Anticipation and expectations. We humans seem to need the resolution they indicate. I’m not just talking about special things like getting the job or the person. I’m talking about things like expecting professional people to act like professionals. An introduction of your favorite band, to be followed by their music. The taste and feel of wine on your tongue. We are such creatures of habit that if we are expecting wine and get milk it might cause a spit take. Even if you really love the taste and feel of milk.
I find it hard to pull back and regroup when what I was expecting to do falls apart. As if the forward movement can’t be stopped. Like I’m leaning toward something, expecting, anticipating that it is, of course, going to be like that. And when it doesn’t, I fall flat on my face. Like a tamed circus animal.
“Don’t get your hopes up!” my mother used to warn. Problem was, I had no idea how to do that. Hopes have a mind of their own; certainly a power. My hopes were often stronger than the request to lower them. Besides, it felt good when my hopes were up. I didn’t know what was so wrong with it.

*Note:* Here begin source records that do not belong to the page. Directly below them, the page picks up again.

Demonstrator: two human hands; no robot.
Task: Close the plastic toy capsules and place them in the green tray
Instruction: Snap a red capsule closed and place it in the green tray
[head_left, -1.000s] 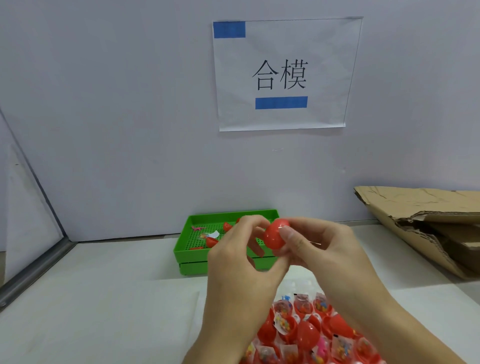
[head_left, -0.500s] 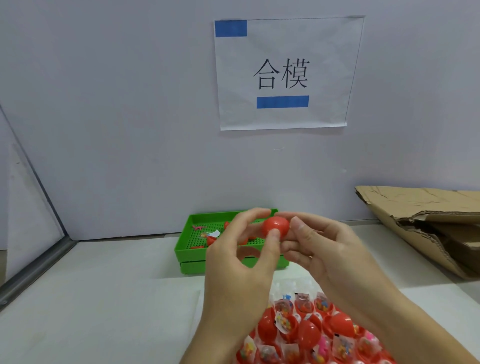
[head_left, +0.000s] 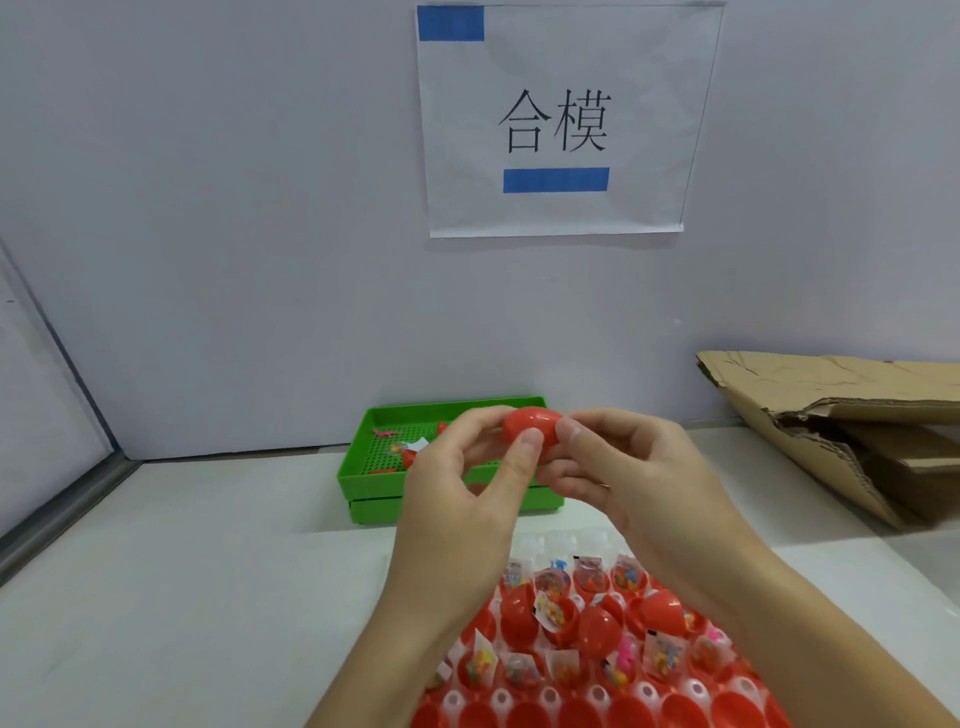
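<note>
A red plastic capsule (head_left: 531, 423) is held in the air between both hands, lying sideways, its two halves together. My left hand (head_left: 467, 499) pinches its left end with thumb and fingers. My right hand (head_left: 623, 467) grips its right end. Directly behind the hands, against the wall, stands the green tray (head_left: 374, 483), which holds a red capsule (head_left: 410, 456) and small toy pieces. Part of the tray is hidden by my hands.
Near the front edge lies a clear blister sheet (head_left: 566, 543) with several red capsule halves (head_left: 597, 629) and small bagged toys. Torn cardboard (head_left: 831, 415) lies at the right. A paper sign (head_left: 558, 119) hangs on the wall. A metal rail (head_left: 62, 509) borders the left.
The capsule has turned from upright to lying sideways between my fingers, and both hands have shifted their grip on its ends. The hands stayed in front of the tray.
</note>
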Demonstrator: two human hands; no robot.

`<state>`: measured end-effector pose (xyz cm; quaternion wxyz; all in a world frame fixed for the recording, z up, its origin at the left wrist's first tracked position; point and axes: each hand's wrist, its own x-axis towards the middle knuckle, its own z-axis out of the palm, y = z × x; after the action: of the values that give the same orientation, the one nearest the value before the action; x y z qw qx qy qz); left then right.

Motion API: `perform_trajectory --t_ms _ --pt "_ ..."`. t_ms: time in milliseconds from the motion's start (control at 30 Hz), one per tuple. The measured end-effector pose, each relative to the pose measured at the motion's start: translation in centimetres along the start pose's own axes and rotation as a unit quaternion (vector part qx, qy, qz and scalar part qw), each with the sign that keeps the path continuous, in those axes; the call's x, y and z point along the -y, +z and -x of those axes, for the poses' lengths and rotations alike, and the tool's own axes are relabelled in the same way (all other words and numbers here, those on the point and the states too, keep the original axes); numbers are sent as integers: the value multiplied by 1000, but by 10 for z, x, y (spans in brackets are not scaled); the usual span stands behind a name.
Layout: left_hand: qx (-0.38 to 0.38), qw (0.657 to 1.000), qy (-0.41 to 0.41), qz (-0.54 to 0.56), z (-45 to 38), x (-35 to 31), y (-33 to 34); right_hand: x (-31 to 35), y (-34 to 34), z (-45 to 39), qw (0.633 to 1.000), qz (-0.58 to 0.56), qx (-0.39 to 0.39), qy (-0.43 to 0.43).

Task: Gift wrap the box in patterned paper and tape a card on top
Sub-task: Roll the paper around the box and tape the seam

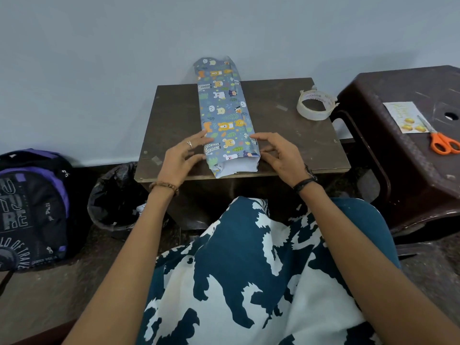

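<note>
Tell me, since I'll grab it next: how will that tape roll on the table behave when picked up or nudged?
The tape roll lies flat on its side on the table, so a nudge would probably slide it rather than roll it. It is a thin open ring, so likely light. A loose end sticks out at its rim and may cling to fingers.

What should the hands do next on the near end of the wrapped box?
Probably fold the open near end shut: the patterned paper is already round the box, its white inside shows there, and the left hand and right hand flank it. Tape roll waits nearby.
</note>
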<state>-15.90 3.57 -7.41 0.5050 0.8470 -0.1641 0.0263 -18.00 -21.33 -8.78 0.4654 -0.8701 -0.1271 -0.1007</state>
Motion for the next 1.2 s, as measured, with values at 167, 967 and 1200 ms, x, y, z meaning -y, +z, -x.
perform_trajectory --t_ms 167,967,1200 --pt "21 998 -5 64 -5 10 -3 -4 -2 -7 999 19 11 -24" --pt "0 963 219 -157 -10 24 7 -2 12 -6 986 112 -99 -76" --pt "3 951 245 -186 -9 23 5 -12 14 -11 948 215 -139 -189"
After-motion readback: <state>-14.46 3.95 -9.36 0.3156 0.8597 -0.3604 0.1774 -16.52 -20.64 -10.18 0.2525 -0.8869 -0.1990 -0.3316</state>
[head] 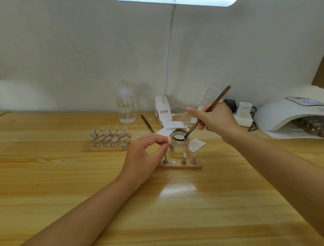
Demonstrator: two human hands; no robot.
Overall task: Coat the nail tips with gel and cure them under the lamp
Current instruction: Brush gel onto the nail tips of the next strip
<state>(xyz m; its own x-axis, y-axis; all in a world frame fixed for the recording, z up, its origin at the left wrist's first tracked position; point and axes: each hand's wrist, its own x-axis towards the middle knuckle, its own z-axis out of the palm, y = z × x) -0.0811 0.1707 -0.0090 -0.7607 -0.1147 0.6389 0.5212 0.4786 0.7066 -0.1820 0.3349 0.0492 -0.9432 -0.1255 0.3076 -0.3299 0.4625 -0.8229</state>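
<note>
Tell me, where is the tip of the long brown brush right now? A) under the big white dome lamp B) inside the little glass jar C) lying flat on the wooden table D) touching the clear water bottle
B: the right hand holds the long brown brush slanted down, and its dark tip dips into the open mouth of the little glass jar.

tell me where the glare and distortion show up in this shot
Head view: the overhead lamp panel blows out white at the top edge; its glare patch sits on the table just in front of the near wooden stand; wide-angle bending curves the table's back edge; the curing lamp looks soft.
</note>
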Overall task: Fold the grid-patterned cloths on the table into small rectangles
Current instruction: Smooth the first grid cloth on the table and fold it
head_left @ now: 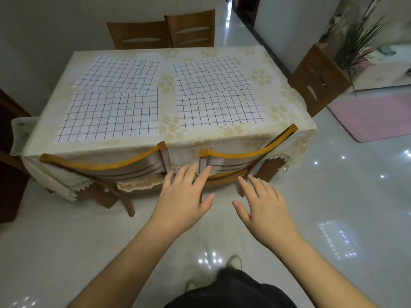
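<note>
Beyond both palms, past two chair backs [104, 162], on the table [233, 141] with its cream flowered tablecloth [169, 85]: four grid-patterned cloths, all laid flat and unfolded, none yet touched. Near-left cloth [109, 116] ahead and to the left of the left hand [182, 201]; near-right cloth [219, 108] ahead and slightly right of the right hand [266, 210]. Far-left cloth [117, 73] and far-right cloth [209, 74] further off behind those, well out of reach from this stance.

Left hand held out palm down, fingers straight and spread, holding nothing; fingertips overlapping the gap between the chairs, though contact cannot be told. Right hand likewise palm down, fingers spread and relaxed, holding nothing, hovering over the glossy floor [333, 196].

Judging by the small ripples and crease lines: thin, light, limp fabric, likely to slide easily on the tablecloth and to sag when lifted. Best taken by pinching two neighbouring corners along the near edge, one per hand, then carried over to the far edge, with the grid lines useful as guides for square folds. Probable risk: dragging the tablecloth or a neighbouring cloth along.

No brand, label or legible writing anywhere visible.
</note>
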The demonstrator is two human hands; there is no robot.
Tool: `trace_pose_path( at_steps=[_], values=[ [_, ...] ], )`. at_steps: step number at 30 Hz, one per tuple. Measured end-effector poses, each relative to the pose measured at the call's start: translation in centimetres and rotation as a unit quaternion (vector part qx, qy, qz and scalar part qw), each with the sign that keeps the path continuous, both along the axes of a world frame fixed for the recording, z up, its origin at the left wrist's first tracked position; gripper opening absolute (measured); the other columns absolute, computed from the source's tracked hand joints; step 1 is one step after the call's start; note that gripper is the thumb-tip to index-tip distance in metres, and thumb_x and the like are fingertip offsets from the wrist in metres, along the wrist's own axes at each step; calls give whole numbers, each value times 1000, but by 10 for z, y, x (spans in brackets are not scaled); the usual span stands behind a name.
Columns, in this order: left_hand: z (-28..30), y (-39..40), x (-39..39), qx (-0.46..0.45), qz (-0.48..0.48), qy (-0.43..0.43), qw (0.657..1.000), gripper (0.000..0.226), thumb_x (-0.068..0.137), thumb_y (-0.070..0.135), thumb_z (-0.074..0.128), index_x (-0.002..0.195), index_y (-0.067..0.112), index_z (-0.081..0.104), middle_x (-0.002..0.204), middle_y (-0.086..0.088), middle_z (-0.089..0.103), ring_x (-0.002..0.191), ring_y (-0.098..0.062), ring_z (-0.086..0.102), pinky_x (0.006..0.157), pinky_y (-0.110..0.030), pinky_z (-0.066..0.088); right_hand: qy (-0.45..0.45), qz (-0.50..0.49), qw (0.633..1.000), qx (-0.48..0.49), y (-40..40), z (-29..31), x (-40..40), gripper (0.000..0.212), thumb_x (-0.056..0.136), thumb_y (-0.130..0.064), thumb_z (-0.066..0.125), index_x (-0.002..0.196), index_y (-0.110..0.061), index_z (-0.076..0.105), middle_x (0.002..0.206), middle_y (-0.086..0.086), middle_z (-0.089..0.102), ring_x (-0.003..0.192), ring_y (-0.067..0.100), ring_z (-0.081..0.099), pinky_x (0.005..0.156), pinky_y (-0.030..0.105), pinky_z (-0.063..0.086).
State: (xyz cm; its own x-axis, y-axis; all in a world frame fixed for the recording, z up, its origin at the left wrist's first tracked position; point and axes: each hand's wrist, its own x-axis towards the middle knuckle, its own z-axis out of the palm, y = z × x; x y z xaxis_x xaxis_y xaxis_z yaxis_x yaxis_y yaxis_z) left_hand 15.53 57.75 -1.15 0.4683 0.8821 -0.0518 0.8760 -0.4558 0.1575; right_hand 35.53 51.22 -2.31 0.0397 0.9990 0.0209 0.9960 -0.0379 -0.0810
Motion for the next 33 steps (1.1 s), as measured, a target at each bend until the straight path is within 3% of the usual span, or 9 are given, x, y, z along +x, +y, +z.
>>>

The logic, I suppose, is that if you allow your hopes to get up, you might get disappointed. But if I was going to be disappointed, I would do so whether or not I got to enjoy the anticipation.
If the degree of disappointment is intensified by high hopes, it’s not by much. Disappointed a little. Disappointed a lot. I’m still disappointed. Maybe I’m used to it, but I think a slightly sharper disappointment makes me want to try again. If I haven’t gotten my hopes up, I haven’t had the experience of tasting and feeling the joy of having whatever I was expecting. So I’m not as likely to care to try again.
Did the constant reminder to not get my hopes up keep me from being disappointed? Certainly not. In fact, it likely set me up for it. Don’t get your hopes up just about shouts it’s unlikely you’ll get what you want. The Law of Attraction, that like attracts like, would seem to indicate having high hopes would attract good things. If you expect to be disappointed, that’s what you’ll get. I wonder, could that repeated call to not get your hopes up eventually dislodge your ability to hope? Is that a situation a parent really wants for a child? Having no hope?
I love the feeling when my hopes are rising high. I think that’s a part of the Joy of life.
I choose to allow my hopes to soar as high as they can!